#### TASK INSTRUCTIONS
Beginning with the line that contains "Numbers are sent", retype the entries below exactly, ending with the line that contains "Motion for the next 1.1". Leave out any pictures.

#### PROVIDED RECORDS
= = = = = = =
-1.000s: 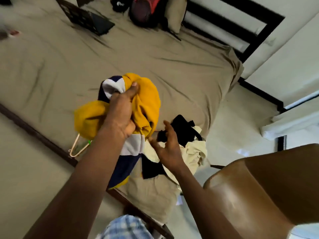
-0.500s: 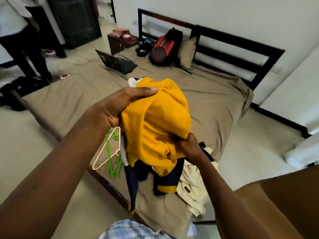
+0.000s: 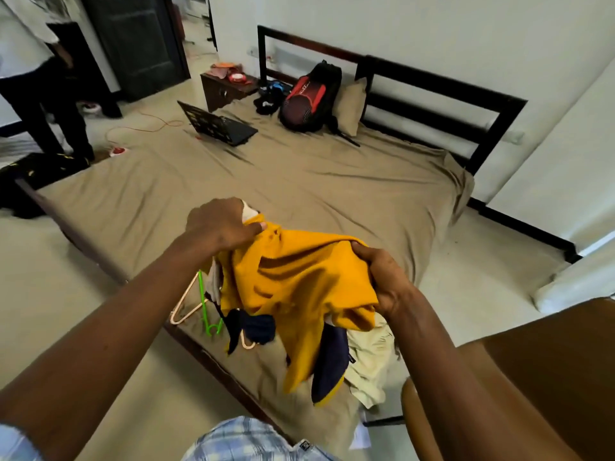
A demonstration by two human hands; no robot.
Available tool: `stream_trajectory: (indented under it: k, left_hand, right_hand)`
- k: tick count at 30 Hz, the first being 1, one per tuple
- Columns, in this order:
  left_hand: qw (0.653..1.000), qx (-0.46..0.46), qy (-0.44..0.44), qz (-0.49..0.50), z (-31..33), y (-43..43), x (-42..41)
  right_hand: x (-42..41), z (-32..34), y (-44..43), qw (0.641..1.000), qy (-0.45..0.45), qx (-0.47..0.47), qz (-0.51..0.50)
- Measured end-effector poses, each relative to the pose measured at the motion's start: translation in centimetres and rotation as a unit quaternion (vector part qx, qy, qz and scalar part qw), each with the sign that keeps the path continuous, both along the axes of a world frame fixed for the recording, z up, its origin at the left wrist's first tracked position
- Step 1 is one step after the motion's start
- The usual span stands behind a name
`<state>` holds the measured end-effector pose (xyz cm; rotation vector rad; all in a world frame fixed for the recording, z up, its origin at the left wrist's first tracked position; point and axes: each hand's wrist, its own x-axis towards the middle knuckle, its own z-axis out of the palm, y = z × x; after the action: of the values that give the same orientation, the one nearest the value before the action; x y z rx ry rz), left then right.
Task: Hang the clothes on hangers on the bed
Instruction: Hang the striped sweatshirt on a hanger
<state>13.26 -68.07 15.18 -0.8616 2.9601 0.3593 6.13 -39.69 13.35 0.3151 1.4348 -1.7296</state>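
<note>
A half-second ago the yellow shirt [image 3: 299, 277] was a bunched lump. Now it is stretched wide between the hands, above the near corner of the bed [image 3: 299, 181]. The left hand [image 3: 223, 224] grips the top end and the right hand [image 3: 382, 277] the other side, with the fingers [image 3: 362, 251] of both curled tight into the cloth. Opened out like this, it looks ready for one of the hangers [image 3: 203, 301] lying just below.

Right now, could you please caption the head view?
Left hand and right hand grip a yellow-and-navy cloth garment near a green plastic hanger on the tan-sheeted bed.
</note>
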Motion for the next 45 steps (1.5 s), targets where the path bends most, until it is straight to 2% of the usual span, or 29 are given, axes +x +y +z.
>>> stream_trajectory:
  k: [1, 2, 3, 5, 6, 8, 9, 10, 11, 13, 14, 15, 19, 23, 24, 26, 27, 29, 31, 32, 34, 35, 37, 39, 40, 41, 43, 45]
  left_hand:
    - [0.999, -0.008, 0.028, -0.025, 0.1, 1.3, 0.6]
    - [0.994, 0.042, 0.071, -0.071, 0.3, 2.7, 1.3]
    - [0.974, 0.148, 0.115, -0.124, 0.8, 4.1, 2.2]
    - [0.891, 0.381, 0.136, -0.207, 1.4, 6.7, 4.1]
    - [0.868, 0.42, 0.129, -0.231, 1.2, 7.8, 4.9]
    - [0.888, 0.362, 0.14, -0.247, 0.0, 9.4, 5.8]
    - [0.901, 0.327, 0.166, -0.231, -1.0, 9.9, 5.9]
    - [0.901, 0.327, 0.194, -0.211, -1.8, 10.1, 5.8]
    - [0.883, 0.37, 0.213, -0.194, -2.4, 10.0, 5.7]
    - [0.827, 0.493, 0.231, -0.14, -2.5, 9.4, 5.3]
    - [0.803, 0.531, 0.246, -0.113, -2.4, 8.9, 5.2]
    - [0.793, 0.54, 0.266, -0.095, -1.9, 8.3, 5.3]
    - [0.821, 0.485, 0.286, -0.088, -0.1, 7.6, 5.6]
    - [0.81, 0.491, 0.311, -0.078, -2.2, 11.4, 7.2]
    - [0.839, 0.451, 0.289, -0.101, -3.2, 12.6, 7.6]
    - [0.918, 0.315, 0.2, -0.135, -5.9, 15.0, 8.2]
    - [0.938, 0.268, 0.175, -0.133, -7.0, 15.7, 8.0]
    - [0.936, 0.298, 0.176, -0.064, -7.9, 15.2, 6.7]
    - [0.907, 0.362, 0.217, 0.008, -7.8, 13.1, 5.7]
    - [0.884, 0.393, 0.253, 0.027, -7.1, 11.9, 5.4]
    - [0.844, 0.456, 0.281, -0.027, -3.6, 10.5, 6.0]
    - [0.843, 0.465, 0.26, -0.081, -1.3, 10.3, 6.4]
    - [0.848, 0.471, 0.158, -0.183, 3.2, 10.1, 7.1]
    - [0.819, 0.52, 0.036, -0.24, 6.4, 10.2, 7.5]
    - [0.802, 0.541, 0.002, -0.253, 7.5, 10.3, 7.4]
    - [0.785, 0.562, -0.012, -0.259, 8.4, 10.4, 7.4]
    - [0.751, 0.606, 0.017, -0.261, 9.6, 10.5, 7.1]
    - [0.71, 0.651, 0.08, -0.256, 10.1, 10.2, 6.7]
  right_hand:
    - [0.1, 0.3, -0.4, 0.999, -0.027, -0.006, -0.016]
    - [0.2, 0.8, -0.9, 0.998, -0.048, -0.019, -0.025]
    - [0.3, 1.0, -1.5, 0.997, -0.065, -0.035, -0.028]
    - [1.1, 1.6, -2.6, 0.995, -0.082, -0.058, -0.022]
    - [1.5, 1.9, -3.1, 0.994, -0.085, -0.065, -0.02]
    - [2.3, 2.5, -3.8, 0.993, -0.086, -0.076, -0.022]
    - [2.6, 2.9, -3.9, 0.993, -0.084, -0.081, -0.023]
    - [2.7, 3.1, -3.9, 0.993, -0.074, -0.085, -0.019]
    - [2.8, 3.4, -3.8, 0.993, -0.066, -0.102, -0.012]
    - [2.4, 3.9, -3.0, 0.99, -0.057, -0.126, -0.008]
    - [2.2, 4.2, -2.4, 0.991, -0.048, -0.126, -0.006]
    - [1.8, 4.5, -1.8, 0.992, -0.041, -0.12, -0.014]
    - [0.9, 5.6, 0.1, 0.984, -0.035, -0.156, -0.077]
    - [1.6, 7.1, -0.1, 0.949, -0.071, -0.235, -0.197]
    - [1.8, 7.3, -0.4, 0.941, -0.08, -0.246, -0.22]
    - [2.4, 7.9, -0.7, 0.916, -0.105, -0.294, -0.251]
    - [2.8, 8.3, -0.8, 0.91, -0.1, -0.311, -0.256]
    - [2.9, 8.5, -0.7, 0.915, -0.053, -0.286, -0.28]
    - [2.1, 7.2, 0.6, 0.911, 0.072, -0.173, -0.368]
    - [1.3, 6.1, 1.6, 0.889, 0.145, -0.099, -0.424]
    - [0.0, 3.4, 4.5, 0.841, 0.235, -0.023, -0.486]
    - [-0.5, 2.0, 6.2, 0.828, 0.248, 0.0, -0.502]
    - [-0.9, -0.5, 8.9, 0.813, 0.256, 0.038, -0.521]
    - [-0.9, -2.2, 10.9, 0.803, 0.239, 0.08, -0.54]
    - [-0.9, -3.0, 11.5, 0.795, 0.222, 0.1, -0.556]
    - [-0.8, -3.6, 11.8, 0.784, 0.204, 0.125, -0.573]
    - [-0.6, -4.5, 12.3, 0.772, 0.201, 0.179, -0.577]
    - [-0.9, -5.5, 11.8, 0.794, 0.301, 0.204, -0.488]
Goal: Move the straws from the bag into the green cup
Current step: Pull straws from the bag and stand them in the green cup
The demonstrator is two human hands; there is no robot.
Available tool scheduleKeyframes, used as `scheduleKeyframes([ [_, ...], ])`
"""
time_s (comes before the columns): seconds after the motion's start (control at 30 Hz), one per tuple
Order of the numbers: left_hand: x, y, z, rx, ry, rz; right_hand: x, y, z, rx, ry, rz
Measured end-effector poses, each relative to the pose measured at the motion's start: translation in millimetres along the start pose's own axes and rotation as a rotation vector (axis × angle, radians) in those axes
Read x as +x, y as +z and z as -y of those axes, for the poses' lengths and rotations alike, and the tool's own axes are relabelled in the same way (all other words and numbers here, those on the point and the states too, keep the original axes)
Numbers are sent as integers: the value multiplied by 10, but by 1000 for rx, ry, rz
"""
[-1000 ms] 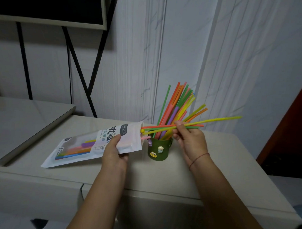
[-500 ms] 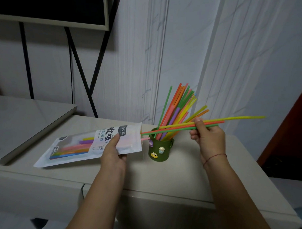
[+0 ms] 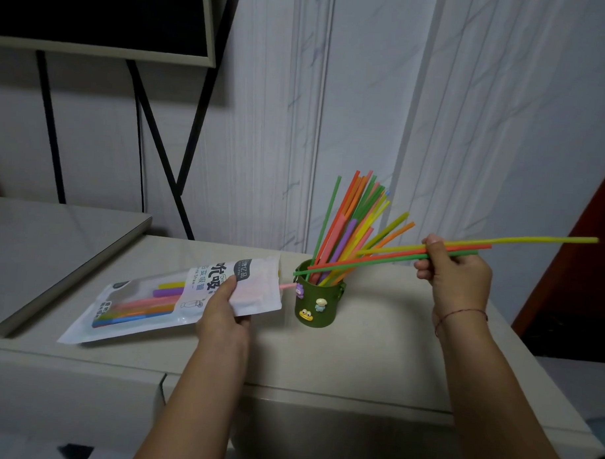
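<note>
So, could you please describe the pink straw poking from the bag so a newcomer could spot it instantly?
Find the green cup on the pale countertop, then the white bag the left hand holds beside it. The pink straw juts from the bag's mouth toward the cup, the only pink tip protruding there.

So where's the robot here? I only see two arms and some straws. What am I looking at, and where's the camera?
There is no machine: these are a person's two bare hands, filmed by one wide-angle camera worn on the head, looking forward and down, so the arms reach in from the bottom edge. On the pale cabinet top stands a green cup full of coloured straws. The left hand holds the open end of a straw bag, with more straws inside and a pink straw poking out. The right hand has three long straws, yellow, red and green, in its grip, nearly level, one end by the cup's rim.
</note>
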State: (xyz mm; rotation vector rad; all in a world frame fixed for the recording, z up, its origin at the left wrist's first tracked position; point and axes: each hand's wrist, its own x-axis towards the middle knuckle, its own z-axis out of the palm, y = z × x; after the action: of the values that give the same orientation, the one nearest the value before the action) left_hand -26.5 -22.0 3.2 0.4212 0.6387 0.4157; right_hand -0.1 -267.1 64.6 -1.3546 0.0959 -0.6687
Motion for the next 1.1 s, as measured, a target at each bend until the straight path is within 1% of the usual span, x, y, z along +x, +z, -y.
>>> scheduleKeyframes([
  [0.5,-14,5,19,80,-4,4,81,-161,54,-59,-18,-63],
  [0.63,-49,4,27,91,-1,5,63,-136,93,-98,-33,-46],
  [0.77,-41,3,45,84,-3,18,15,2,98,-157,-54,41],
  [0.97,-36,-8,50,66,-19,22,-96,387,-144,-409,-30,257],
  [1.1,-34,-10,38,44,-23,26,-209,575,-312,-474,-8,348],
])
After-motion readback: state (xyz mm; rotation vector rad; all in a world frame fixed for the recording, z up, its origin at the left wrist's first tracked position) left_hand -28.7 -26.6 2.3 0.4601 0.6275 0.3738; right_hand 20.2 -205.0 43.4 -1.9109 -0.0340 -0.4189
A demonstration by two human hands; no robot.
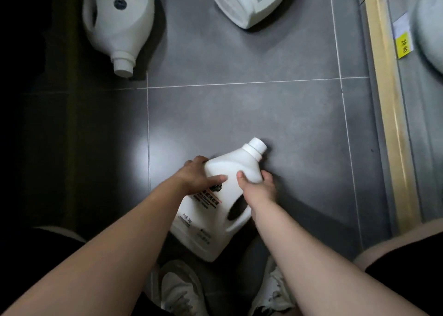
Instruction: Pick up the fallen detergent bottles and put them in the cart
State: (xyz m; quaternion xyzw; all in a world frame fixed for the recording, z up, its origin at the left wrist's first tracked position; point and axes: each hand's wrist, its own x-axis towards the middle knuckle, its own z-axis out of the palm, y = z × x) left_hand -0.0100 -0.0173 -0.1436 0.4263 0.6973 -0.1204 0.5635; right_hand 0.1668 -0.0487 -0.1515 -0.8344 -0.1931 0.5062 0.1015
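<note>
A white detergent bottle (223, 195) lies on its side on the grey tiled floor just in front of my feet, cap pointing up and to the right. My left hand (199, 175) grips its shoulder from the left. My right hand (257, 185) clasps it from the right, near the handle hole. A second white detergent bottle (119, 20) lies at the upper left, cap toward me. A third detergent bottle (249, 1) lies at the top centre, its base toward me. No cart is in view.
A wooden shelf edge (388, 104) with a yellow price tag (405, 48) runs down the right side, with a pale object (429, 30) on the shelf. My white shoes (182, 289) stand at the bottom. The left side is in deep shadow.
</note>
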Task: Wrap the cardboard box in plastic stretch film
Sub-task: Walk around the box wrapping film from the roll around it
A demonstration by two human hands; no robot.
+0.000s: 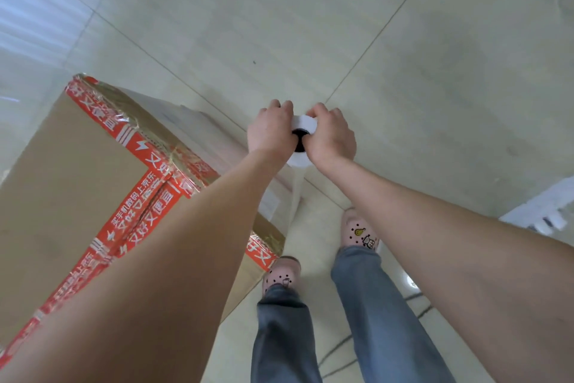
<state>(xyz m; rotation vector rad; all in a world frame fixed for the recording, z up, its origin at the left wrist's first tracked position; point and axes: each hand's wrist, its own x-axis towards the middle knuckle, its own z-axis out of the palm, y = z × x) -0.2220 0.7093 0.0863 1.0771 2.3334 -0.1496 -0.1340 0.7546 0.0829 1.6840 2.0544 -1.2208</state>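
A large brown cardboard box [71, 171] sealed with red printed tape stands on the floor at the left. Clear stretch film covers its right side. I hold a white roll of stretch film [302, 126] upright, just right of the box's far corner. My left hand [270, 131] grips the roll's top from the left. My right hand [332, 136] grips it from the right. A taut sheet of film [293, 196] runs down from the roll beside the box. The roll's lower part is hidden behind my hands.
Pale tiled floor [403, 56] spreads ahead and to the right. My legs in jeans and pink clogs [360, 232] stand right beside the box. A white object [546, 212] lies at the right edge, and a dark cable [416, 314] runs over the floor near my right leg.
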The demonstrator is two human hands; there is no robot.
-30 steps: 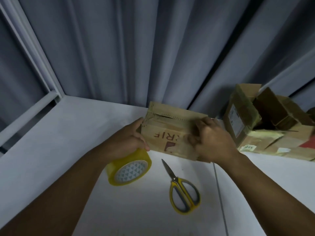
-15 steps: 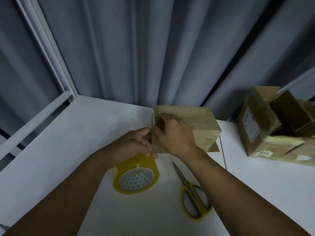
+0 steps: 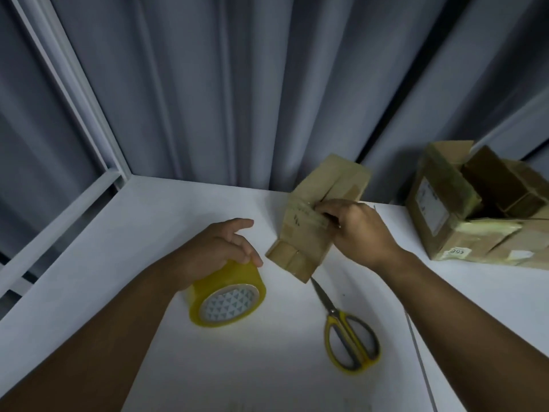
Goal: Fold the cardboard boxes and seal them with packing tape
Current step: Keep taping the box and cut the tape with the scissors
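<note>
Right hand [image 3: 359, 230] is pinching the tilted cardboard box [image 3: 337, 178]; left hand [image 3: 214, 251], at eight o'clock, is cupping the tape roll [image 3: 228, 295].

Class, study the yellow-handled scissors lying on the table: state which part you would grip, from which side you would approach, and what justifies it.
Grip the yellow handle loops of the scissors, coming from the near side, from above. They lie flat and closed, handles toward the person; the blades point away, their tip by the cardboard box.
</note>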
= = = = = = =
#### TASK RESPONSE
Numbers are sent as integers: the value multiplied by 10, but by 1000 for rx, ry, rz
"""
[-1000 ms] 
[-500 ms] 
[+0 ms] 
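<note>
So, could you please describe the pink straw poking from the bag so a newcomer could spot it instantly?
Find the green cup on the pale countertop, then the white bag the left hand holds beside it. The pink straw juts from the bag's mouth toward the cup, the only pink tip protruding there.

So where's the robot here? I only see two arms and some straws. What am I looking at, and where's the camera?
There is no machine: these are a person's two bare hands, filmed by one wide-angle camera worn on the head, looking forward and down, so the arms reach in from the bottom edge. On the pale cabinet top stands a green cup full of coloured straws. The left hand holds the open end of a straw bag, with more straws inside and a pink straw poking out. The right hand has three long straws, yellow, red and green, in its grip, nearly level, one end by the cup's rim.
</note>
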State: (xyz mm; rotation vector rad; all in a world frame fixed for the recording, z up, its origin at the left wrist's first tracked position; point and axes: each hand's wrist, its own x-axis towards the middle knuckle, its own z-axis out of the palm, y = z × x; after the action: of the values that give the same orientation, the one nearest the value before the action) left_hand -26.5 -22.0 3.2 0.4212 0.6387 0.4157; right_hand -0.1 -267.1 64.6 -1.3546 0.0959 -0.6687
Motion for the next 1.1 s, as measured, a target at each bend until the straight path is within 1% of the usual span, x, y, z along +x, +z, -y.

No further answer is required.